Look through the material and copy each line holding "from".

-*-

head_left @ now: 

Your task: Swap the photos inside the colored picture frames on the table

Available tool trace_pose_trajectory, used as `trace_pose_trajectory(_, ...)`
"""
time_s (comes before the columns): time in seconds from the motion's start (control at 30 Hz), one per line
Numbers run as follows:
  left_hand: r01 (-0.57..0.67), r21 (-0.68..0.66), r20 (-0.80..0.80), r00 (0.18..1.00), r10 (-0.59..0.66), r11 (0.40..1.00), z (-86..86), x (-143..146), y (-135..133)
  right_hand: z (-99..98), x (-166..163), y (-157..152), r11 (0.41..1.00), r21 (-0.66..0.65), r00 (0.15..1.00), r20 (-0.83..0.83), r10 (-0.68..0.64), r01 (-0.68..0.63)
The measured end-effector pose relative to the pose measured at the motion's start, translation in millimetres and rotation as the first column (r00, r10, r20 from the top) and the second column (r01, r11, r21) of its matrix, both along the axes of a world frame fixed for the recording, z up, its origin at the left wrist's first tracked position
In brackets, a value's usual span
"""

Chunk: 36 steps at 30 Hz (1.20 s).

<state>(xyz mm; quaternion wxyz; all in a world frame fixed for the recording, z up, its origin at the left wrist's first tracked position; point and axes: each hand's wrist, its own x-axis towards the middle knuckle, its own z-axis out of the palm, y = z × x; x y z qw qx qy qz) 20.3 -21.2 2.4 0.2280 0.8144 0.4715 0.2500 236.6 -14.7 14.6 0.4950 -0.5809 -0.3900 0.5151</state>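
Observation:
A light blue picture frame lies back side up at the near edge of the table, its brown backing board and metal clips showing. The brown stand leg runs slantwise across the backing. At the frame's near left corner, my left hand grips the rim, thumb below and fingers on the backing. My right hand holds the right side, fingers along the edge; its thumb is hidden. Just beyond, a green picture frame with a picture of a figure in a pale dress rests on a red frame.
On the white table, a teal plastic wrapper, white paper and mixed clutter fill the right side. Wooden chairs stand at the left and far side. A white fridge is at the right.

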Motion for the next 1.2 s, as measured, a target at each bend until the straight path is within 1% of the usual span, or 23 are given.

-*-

Result>
time_s (comes before the columns): time in seconds from the motion's start (control at 30 Hz), one per line
The measured end-effector pose relative to the pose measured at the motion's start, translation in millimetres and rotation as the first column (r00, r10, r20 from the top) and the second column (r01, r11, r21) of its matrix, both along the axes of a world frame fixed for the recording, z up, its origin at the left wrist's first tracked position

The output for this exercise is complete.